Regression analysis models relationships between variables to predict outcomes, making it essential for data science and analytics. At MathMultiverse, we break down linear regression, evaluation metrics, and applications with clear examples and visualizations.

Linear Regression

Linear regression fits a line to data:

\[ y = \beta_0 + \beta_1 x + \epsilon \]

Minimize sum of squared errors (SSE):

\[ \text{SSE} = \sum (y_i - \hat{y}_i)^2 \]

Coefficients:

\[ \beta_1 = \frac{\sum (x_i - \bar{x})(y_i - \bar{y})}{\sum (x_i - \bar{x})^2}, \quad \beta_0 = \bar{y} - \beta_1 \bar{x} \]

Correlation coefficient:

\[ r = \frac{\sum (x_i - \bar{x})(y_i - \bar{y})}{\sqrt{\sum (x_i - \bar{x})^2 \sum (y_i - \bar{y})^2}} \]

Evaluation Metrics

Proportion of variance explained:

\[ R^2 = 1 - \frac{\sum (y_i - \hat{y}_i)^2}{\sum (y_i - \bar{y})^2} \]

RMSE

Average prediction error:

\[ \text{RMSE} = \sqrt{\frac{\sum (y_i - \hat{y}_i)^2}{n}} \]

MAE

Average absolute error:

\[ \text{MAE} = \frac{\sum |y_i - \hat{y}_i|}{n} \]

Examples

Study Hours vs. Scores

Data: {(1, 50), (2, 60), (3, 75), (4, 85)}

\[ y = 37.5 + 12x \] \[ \hat{y}(5) = 37.5 + 12 \cdot 5 = 97.5 \]

Advertising vs. Sales

Data: {(10, 100), (20, 150), (30, 200)}

\[ y = 50 + 5x \] \[ \hat{y}(40) = 50 + 5 \cdot 40 = 250 \]
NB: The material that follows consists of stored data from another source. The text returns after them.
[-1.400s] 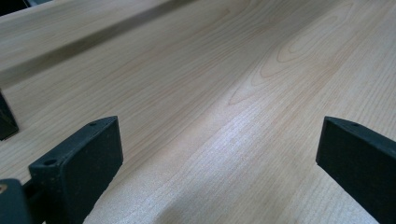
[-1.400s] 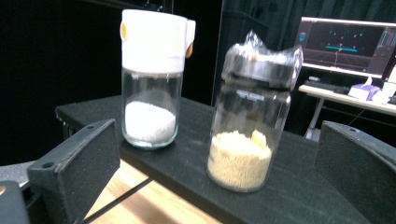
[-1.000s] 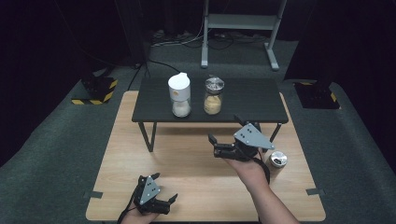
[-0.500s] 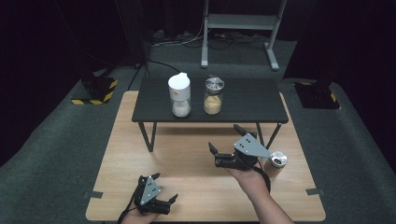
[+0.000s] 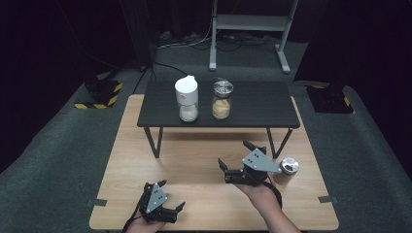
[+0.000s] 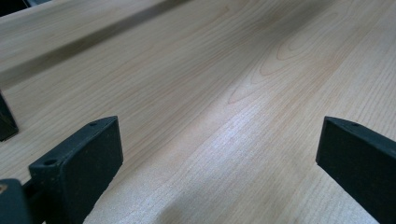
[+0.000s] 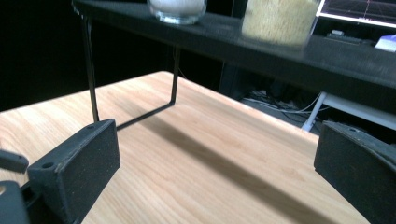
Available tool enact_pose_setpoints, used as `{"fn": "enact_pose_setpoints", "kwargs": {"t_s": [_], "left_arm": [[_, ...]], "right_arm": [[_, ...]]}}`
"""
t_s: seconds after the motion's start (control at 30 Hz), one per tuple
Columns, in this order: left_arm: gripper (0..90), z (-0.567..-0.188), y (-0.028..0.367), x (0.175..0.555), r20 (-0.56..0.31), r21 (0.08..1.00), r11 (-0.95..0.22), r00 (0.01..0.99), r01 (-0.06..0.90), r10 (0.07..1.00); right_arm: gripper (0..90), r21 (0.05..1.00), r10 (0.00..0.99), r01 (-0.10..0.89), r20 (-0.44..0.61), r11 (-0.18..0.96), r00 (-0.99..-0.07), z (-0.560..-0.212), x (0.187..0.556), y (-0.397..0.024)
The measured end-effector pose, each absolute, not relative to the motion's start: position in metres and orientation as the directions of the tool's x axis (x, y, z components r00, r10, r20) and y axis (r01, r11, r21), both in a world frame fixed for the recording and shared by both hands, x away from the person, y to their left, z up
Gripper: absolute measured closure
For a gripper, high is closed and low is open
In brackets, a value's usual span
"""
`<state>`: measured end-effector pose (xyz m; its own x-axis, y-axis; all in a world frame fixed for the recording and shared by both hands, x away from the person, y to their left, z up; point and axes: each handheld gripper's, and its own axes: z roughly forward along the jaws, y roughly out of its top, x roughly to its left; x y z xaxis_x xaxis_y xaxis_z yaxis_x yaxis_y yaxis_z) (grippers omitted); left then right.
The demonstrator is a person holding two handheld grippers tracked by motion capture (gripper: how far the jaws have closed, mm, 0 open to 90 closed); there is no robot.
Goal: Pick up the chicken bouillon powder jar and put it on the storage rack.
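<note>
Right now the right gripper (image 5: 236, 158) is held low over the wooden table (image 5: 194, 155), centre-right of the high view, jaws spread wide w/ nothing between them. Just beside it, at the right of the frame, a small metal can (image 5: 286, 169) stands upright on the wood, not touched. In the right gripper view the jaws are pointed toward the black shelf (image 7: 280, 51), w/ the bottoms of two jars seen along the top edge: the white-lidded jar (image 5: 187, 98) at upper left and the grain jar (image 5: 222, 99) upper centre. Both jars stand near each other on the shelf, upper centre of the high view.

The left gripper (image 5: 171, 195) is parked at the bottom left of the high view, jaws also wide apart, empty; bare wood is seen between its pads (image 6: 84, 158).

Probably a reach toward a jar is in hand. To do it well, the jaws should be kept wide, lifted above the shelf edge first, then squared to one jar's body below the lid, approx. mid-height, so the neighbouring jar isn't bumped. The can should be cleared by the wrist.
</note>
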<state>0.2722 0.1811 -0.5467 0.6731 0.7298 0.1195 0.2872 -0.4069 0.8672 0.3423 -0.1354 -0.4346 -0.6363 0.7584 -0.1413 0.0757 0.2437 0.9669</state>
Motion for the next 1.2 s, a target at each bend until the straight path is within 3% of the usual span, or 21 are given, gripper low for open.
{"fn": "enact_pose_setpoints", "kwargs": {"t_s": [1.2], "left_arm": [[0.7, -0.547, 0.182, 0.271, 0.117, 0.873, -0.399, 0.674, 0.28, 0.729]], "right_arm": [[0.0, 0.896, 0.748, 0.217, -0.168, 0.388, -0.642, -0.532, 0.315, -0.153]]}}
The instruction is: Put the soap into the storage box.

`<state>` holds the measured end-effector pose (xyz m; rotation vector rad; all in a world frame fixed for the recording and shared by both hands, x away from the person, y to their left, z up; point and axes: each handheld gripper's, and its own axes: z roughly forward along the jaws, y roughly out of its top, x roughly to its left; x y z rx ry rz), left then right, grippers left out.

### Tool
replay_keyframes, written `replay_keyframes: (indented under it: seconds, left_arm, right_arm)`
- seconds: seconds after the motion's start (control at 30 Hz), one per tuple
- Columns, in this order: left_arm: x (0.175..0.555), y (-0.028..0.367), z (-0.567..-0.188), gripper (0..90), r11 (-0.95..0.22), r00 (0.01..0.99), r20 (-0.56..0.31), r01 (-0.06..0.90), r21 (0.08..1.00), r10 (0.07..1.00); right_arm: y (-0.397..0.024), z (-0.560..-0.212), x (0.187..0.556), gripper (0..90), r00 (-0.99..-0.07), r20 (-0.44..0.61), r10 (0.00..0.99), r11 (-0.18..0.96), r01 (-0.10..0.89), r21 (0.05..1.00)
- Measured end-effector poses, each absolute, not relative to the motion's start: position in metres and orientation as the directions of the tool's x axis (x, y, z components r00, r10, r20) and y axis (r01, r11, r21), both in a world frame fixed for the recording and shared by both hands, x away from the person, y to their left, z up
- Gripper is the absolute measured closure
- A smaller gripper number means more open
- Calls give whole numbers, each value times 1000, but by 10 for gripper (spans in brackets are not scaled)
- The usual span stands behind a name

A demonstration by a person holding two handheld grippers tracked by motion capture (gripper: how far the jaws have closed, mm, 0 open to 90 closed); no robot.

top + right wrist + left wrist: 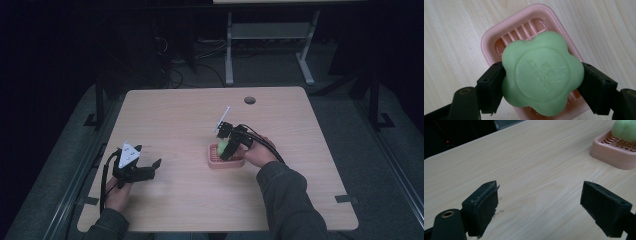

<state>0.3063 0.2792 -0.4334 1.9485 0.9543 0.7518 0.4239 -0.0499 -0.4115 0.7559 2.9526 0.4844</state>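
Green soap [541, 75], flower-shaped with a stamped round centre, clamped between the jaws of the right hand-held gripper [541, 80] directly over the pink soap dish [490, 42]; probably firm but slick, best pinched across opposite lobes. Left hand-held gripper [539, 205] spread apart, well left of the dish on the desk [524, 157].

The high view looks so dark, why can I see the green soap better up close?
High view: dim room, flower-shaped green soap tiny. Right gripper view: right gripper holds it near the lens, evenly lit, embossed letters readable, soft glare on the pink plastic soap dish. Left gripper view: soap slightly blurred.
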Motion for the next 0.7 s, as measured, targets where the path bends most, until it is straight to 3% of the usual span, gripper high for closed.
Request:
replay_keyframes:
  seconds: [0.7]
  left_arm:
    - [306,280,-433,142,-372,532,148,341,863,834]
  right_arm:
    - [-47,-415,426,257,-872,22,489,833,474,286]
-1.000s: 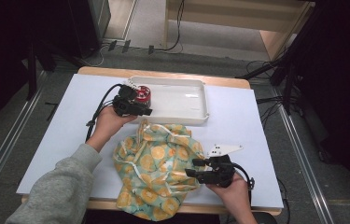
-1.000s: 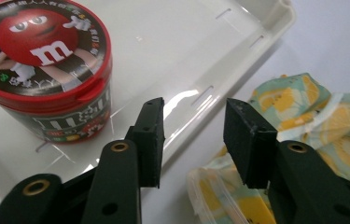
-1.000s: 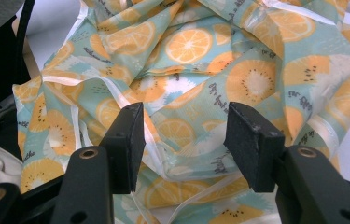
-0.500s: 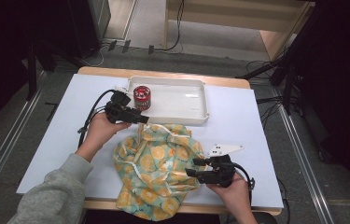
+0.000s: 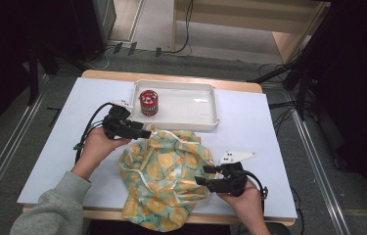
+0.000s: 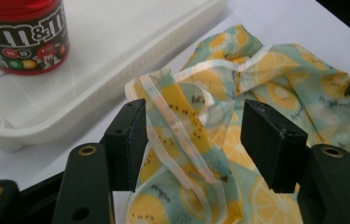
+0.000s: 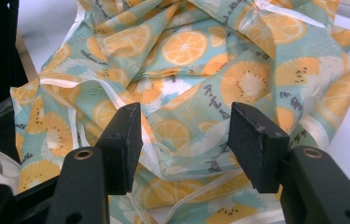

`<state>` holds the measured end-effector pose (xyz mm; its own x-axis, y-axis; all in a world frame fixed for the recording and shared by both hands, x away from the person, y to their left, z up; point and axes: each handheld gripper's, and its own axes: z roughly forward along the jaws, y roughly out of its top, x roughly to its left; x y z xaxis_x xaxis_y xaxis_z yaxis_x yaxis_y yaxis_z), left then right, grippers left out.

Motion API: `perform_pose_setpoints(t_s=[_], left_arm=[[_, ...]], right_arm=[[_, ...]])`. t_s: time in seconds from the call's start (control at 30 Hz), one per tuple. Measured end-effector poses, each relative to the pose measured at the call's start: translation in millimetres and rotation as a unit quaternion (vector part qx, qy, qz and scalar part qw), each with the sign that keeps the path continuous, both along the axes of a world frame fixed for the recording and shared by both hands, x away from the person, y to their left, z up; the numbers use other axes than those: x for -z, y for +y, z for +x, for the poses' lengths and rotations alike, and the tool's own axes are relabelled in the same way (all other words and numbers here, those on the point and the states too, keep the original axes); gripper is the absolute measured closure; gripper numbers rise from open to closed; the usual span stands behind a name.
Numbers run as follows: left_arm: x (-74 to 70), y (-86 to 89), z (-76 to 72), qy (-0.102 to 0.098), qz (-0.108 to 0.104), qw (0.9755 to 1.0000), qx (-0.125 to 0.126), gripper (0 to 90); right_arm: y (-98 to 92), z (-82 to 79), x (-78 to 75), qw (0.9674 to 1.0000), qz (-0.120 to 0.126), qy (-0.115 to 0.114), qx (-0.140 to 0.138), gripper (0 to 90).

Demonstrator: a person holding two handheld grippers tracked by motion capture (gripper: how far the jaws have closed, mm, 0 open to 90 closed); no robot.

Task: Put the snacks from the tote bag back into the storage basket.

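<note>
The crumpled teal cloth printed with orange slices (image 5: 164,181) is lying on the white counter (image 5: 58,142), its piped edge sitting between the left tool (image 6: 191,140)'s parted jaws. The right tool (image 7: 184,144) is gaping over folds. Pinching that hem seems next, beside the white plastic tray (image 5: 205,115) holding a red candy jar (image 5: 148,102).

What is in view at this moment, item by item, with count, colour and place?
Table: one, white top with a wooden edge, centre of the high view.
Tray: one, white, at the far side of the table.
Candy jar: one, dark with a red lid, upright in the tray's left end.
Cloth bag: one, teal with orange fruit print and pale trim, crumpled on the near half of the table, spilling over the near edge.
Left gripper: one, black, jaws open at the bag's far left edge.
Right gripper: one, black, jaws open at the bag's right side.
Hands: two, one on each gripper; grey sleeve on the left arm.
</note>
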<state>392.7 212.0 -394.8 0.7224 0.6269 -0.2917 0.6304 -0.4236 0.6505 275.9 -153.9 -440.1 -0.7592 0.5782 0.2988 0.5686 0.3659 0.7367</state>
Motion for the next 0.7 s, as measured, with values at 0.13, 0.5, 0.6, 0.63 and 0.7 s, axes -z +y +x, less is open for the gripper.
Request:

Temperature vs. Ice Cream Sales

Data: {(20, 30), (25, 40), (30, 55), (35, 65)}

\[ y = -18.5 + 2.4x \] \[ \hat{y}(40) = -18.5 + 2.4 \cdot 40 = 77.5 \]

Visualizations

Study Hours vs. Scores

Applications

  • Economics: Sales forecast, \( y = 100 + 20x \), predicts 500 for 20 units.
  • Science: Experimental data, \( y = 9x \), predicts 36 for 4 units.
  • Marketing: Customer behavior, \( y = 13.33 + 17.5x \), predicts 100.83 for 5 clicks.
  • Healthcare: Drug dosage, \( y = 5 + 1.5x \), predicts 65 for 40 mg.
  • Real Estate: Price prediction, \( y = 100 + 2x \), predicts 260 for 80 sq ft.